••
O gün yine kızlar ile oturmuş bizim için sıradanlaşmış bir eylemi gerçekleştiriyorduk. Güzelce dedikodu yapıyorduk. Dedikodu yapmayı ilk kim bulmuşsa onu gerçekden tebrik ediyorum. İnsanı rahatlatmada on numara bir yöntem. Yani piskologmuş Ya da müzik dinlemekmiş hikaye... Ya tamam müzik dinlemekde çok rahatlatıyor ama bir yere kadar ! Siz hiç en yakın arkadaşlarınız ile bir araya gelip sabaha kadar dedikodu yaptınız mı ? Yapmışsınızdır illaki !
He , işte onun adı rahatlamak.
Aslında bu gün benim doğum günümdü ve bizim komşu kızları "Ne istersen onu yapalım !" Demişti. Bende "Ne gerek var canım dışarı çıkıp para harcamaya ; gelin bize , ben size bir kaçak çay demlerim oturur iki çift laf ederiz !" Demiştim.
Şu an ise yine bizim karşı komşu Gülizar ablanın o kocasından açıldı konu taa komşu mahallenin bakkalının oğluna kadar geldi. Biz dedikodu yaparken bile etraflıca düşünüyor , mantıklı hareket ediyorduk. Dedikonunda bir sanatı vardı. Avcılardan , yani kendi otırduğumuz yerden başlıyor , periyodik sıra ile ilerliyoruk.
He birde Allah için hoş çocuktu Serkan , böyle uzun boylu , beyaz tenli ,iri cüsseli falan... Ama şimdi bizim Esra sevdiği için onu , şuradaki dört kız sustuk oturduk. Artık eniştemiz olurdu o bizim. Bizde arkadaşa yamuk olmaz ! kuralı ile ilerliyorduk.

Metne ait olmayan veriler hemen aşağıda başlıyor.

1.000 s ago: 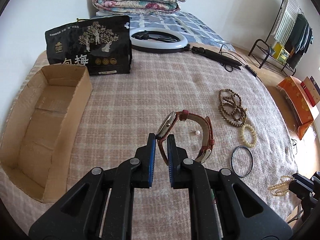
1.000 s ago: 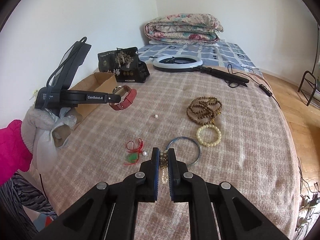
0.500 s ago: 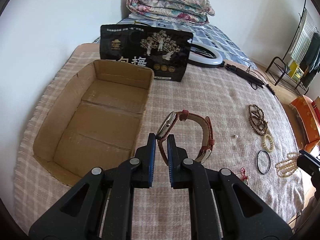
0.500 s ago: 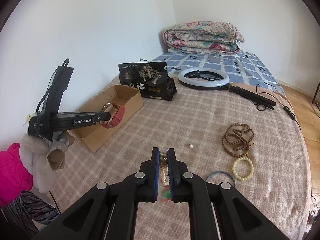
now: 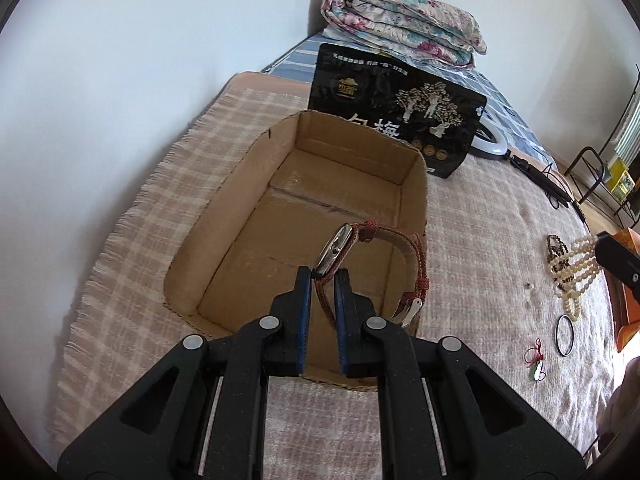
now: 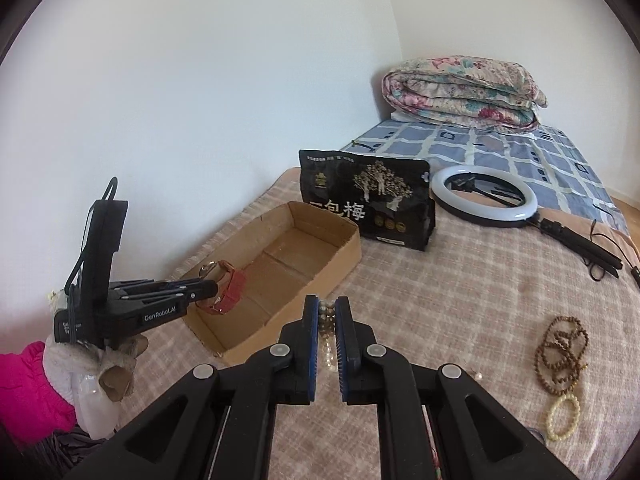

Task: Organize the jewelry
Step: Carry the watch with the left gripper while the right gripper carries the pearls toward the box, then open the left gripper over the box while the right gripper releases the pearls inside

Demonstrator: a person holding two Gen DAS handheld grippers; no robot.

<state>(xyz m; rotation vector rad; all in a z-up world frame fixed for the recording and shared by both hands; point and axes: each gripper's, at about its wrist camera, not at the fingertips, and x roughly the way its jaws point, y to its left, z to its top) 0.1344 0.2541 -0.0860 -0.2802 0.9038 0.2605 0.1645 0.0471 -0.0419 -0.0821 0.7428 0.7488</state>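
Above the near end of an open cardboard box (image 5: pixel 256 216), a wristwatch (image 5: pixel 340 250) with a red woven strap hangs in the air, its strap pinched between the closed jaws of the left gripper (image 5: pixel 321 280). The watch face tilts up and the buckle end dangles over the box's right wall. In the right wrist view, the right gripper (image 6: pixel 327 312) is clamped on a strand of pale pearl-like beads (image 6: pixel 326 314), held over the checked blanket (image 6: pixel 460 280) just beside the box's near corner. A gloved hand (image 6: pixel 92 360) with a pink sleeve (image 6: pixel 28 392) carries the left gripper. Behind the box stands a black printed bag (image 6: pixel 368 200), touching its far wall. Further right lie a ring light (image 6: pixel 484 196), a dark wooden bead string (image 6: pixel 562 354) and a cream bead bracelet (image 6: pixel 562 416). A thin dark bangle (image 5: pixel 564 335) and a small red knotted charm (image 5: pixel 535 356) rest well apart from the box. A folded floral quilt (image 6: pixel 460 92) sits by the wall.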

Ha , Esra seviyordu sevmesine ama , Serkanın görüştüğü kendi mahallelerinden ayrı bir kız vardı. Bunu da tesadüfen kıyıda köşede bir parkda görmüştüm ben. "Allah için Ayfer , kıyıda köşede ki parkda tesadüfen ne işin vardı?" demeyin gerçerken gördüm canım. Yoksa ben ve dedikodu malzemesi için kimseyi takip etmem. Hayatta yapmam öyle şey , valla bak !
Ay dur Valla demeyeyim çarpılırım falan şimdi , iş güç aksar gerek yok yani. İşim gücüm de yok zaten ama gerek yok canım.
Bunu da bir tek ben ve Nergis ve Derya ve Sevilay ve ... Tamam tamam , Esra dışında herkes biliyordu.
İlk ben öğrenmiştim ve ağzımdan yanlışlık kaçırmıştım , herkes duymuştu. Ama yanlışlıkla olmuştu bak valla , bilerek değil yani. Bir tek Halime teyzeye , bizim kızlara -Esra hariç- , komşunun oğlu Denize , üst katıma yeni taşınan Hülya ablaya , bizim mahalle bakkalı Hüsnü amcaya -ki ona niye söyledim bilmiyorum - ha birde bizim mahalleden Okan'a tek söylemiştim o kadar yani.
Toplasan üç beş kişi falan. Çok değil yani üçün beşin hesabını yapmıyoruz neticede değil mi ama !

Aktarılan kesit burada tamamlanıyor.